Pea soup with chorizo and foam.
Piping hot shot of soup. It tasted pretty good, but the chorizo on top seemed like an after thought. Dip it or eat seperate? Small pieces of chorizo in the soup might be better, giving the soup some texture.
The menu consist of cold and warm dishes along with their signature and lobster dishes. Throughout the dinner there were some pet peeves (see each dish), but my biggest was the serving temperature. I like my food warm (unless it's hot summer day, a salad or steak tartare), and our food went from piping hot, to room temperature, to cold, to warm (and cold dessert). That definitely influenced my overal experience.
I have visited Het Bosch a couple of times when SVH Master chef Willem Pieter van Dreumel was still the head chef. He has now become the chef of King Willem-Alexander. Chef Heintzberger Marcel has taken over the kitchen after having worked under Van Dreumel at Het Bosch. It was great to see a familiar face as sommelier Danny van Houten has taken over the establishment from his father Danny van Houten. He used to be the first to greet me when I entered the door and he still is now.

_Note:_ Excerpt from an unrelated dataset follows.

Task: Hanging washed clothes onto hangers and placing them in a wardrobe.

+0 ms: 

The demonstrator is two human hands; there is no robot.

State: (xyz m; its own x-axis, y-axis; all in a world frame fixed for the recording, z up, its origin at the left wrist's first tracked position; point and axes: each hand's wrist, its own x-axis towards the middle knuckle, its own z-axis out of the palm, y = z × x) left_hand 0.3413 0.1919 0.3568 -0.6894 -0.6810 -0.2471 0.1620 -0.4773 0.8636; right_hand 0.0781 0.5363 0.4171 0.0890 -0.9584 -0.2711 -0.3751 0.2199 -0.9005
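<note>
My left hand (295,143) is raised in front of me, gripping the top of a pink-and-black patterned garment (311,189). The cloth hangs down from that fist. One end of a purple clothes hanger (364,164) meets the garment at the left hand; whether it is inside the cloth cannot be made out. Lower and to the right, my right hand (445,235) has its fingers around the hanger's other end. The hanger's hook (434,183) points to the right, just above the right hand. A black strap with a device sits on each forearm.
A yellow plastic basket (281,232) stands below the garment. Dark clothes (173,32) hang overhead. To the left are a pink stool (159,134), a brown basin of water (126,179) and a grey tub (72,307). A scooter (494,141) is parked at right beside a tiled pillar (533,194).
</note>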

Het Bosch is located close to the VUmc and the Zuidas, at the waterfront of De Nieuwe Meer. The view is beautiful and buzzing during the summer with many boats on the lake and at the docks. They have a terras at the front, private dining/meeting room and a private serre next to dock outside. The seating inside are comfortable and luxurious (yes I hate bad metal or wooden chair, it just screams get out) and the big windows overlooks the lake. Enjoy the sunset and scenery while comfortably dining.